Combining oncology knowledge with genuine compassion makes Cancer Champions a trusted advisor that complements your cancer care team and provides peace of mind throughout your cancer journey. Call Dana to learn more about how she can help to create a personalized roadmap to guide you and your family.


When you are presented with a difficult diagnosis, most likely you don’t know what you don’t know yet. Because I have professional healthcare experience and have personally been through several cancer journeys, I compassionately work with you to create a personalized roadmap to help you and your family navigate the journey. I also provide resources and informationto to help you take the first steps.


When you are making critical decisions — you need access to the most relevant information, tailored to your unique situation. With both professional and personal experience researching treatment options and supportive care solutions for individuals facing cancer, I am uniquely qualified to offer families the types of information and resources they will need to make better informed decisions about their care.


Upon hearing a cancer diagnosis, emotions often take control and inhibit decision making. Anxiety and fear may stifle important conversations that family members and loved ones need to have with the individual fighting cancer. I can help to facilitate these important but difficult conversations, with compassion and a kind and open heart.

From our inbox:

When my father was diagnosed with cancer I was in shock — and living 600 miles away. I knew he had been dealing with prostate cancer several years earlier, but I had no idea his cancer had returned and was so advanced.  

Dana was a true blessing. She went to see my father and assessed the situation quickly. Her knowledge of cancer was critical. She listened to the doctors and asked the right questions. She was far better equipped than us to discern what the doctors were saying — and counsel us appropriately. She monitored my father during his stay in the hospital and helped us navigate the transition to hospice. Dana was compassionate and a true professional all the way through to the end.

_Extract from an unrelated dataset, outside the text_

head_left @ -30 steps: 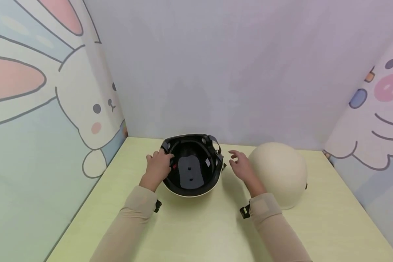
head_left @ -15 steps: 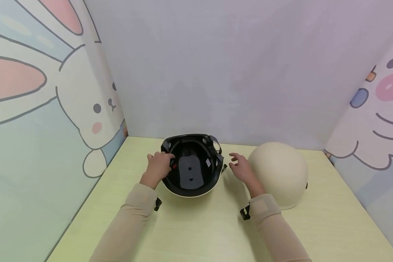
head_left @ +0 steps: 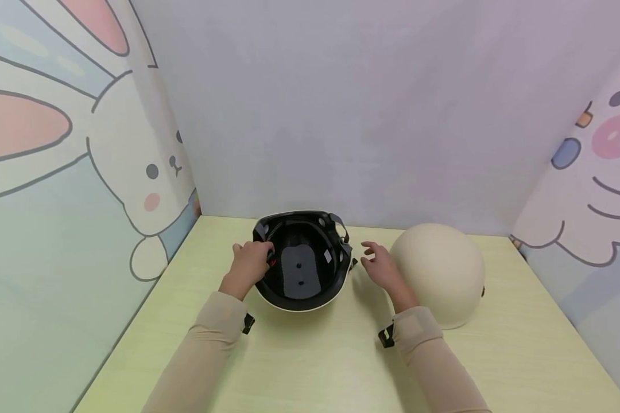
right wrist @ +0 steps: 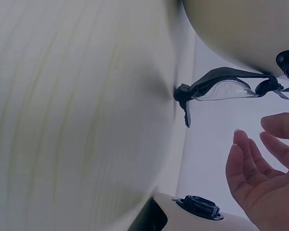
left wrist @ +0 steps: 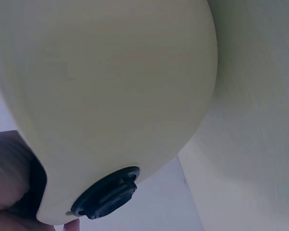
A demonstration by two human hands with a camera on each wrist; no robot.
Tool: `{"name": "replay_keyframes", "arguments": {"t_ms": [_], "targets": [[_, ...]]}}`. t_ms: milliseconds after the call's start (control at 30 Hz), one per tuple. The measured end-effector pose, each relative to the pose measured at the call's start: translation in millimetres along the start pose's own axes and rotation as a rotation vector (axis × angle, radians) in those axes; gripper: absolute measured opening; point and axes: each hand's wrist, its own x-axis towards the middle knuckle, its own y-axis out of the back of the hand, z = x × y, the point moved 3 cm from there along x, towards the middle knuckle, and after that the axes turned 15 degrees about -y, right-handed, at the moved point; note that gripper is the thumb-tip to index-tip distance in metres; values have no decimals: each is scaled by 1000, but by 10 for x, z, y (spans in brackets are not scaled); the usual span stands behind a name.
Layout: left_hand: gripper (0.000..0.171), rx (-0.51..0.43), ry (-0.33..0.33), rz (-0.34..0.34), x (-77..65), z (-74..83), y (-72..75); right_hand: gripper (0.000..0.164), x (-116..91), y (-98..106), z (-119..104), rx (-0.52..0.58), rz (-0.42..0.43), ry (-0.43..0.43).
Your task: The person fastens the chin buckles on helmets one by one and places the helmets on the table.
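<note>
An upturned cream helmet (head_left: 301, 275) lies on the table, its black padded inside facing up. My left hand (head_left: 246, 265) grips its left rim; the left wrist view shows the smooth outer shell (left wrist: 120, 91) and a round black fitting (left wrist: 106, 192) near the fingers. My right hand (head_left: 384, 268) hovers to the right of this helmet, fingers loosely bent and touching nothing. A black strap (right wrist: 226, 73) with a buckle (right wrist: 182, 94) hangs from the helmet near that hand, with a clear curved piece along it. The left fingertips are partly hidden by the rim.
A second cream helmet (head_left: 439, 275) rests dome up just right of my right hand, with a round black fitting (right wrist: 200, 207) on its side. The pale yellow table (head_left: 299, 367) meets a grey wall (head_left: 341, 115) behind and cartoon-printed walls at both sides.
The right hand's fingertips have dipped slightly. The left hand keeps its place on the helmet rim, and both helmets stay where they were.
</note>
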Motion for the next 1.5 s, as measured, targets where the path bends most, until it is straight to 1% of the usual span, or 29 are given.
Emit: {"name": "replay_keyframes", "arguments": {"t_ms": [133,300,567,800,967,1067,1200,1333,1433,1500], "targets": [[23,-7,-1,19,-7,-17,5,44,-2,-8,-12,6,-6,-9],[24,-22,-1,32,-22,-19,23,43,9,-5,-30,6,3,-2],[25,-52,-19,62,-39,-28,27,42,83,-22,-34,-35,-2,25],[25,-66,-25,74,-38,-46,18,40,161,-54,-45,-115,4,65],[26,-80,-23,74,-38,-48,11,40,217,-98,-49,-164,-21,90],[27,-84,-33,72,-37,-49,10,40,235,-125,-38,-176,-33,87],[28,-97,-47,71,-42,-54,20,43,261,-175,-6,-214,-73,87],[28,-120,-57,64,-51,-61,34,45,281,-221,12,-277,-97,141],[28,-132,-67,55,-54,-62,34,37,298,-249,25,-319,-94,182],[29,-139,-73,52,-54,-61,28,34,305,-266,39,-349,-88,197]]}}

The nicest thing about working with Dana is her compassion. She has experienced the loss of her own parent to cancer and knows the confusion, uncertainty, and heartbreak involved. She is able to professionally communicate with the medical staff and gather the correct information — and translate it to us in an understandable way. Dana cried with us, prayed with us and was not afraid to be honest. I respected that.

— L.P., Atlanta, Ga

From our inbox:

As someone diagnosed with a rare, aggressive cancer just 5 months ago, I was overwhelmed and confused. I wasn’t sure whether my doctors were doing what I needed. I asked Dana to review my case and it was the best thing I’ve done since diagnosis. I’m so grateful I made the decision to work with Dana. For a very reasonable fee, she actually did more than expected. She is smart, organized, prompt, and compassionate. I am now much more confident regarding treatment options and what my doctors should be doing. My head has stopped spinning and I can sleep at night. Worth every penny.

— Lori R

From our inbox:

“It’s difficult to express in words the importance of an advocate when faced with a life-changing scenario like cancer. Dana was amazing, providing incredible counsel and guidance that was critical in the early days of our diagnosis. I could not imagine going through this again without the caring, loving expertise that Dana Hutson brought to our family. She is an angel.”


From our inbox:

“5 stars is just not enough for Dana Hutson. Dana has been a godsend to our family.  We lost my elderly father with Dementia after a cascade of events resulting from an ER visit.   My family has been struggling to bring closure to this situation.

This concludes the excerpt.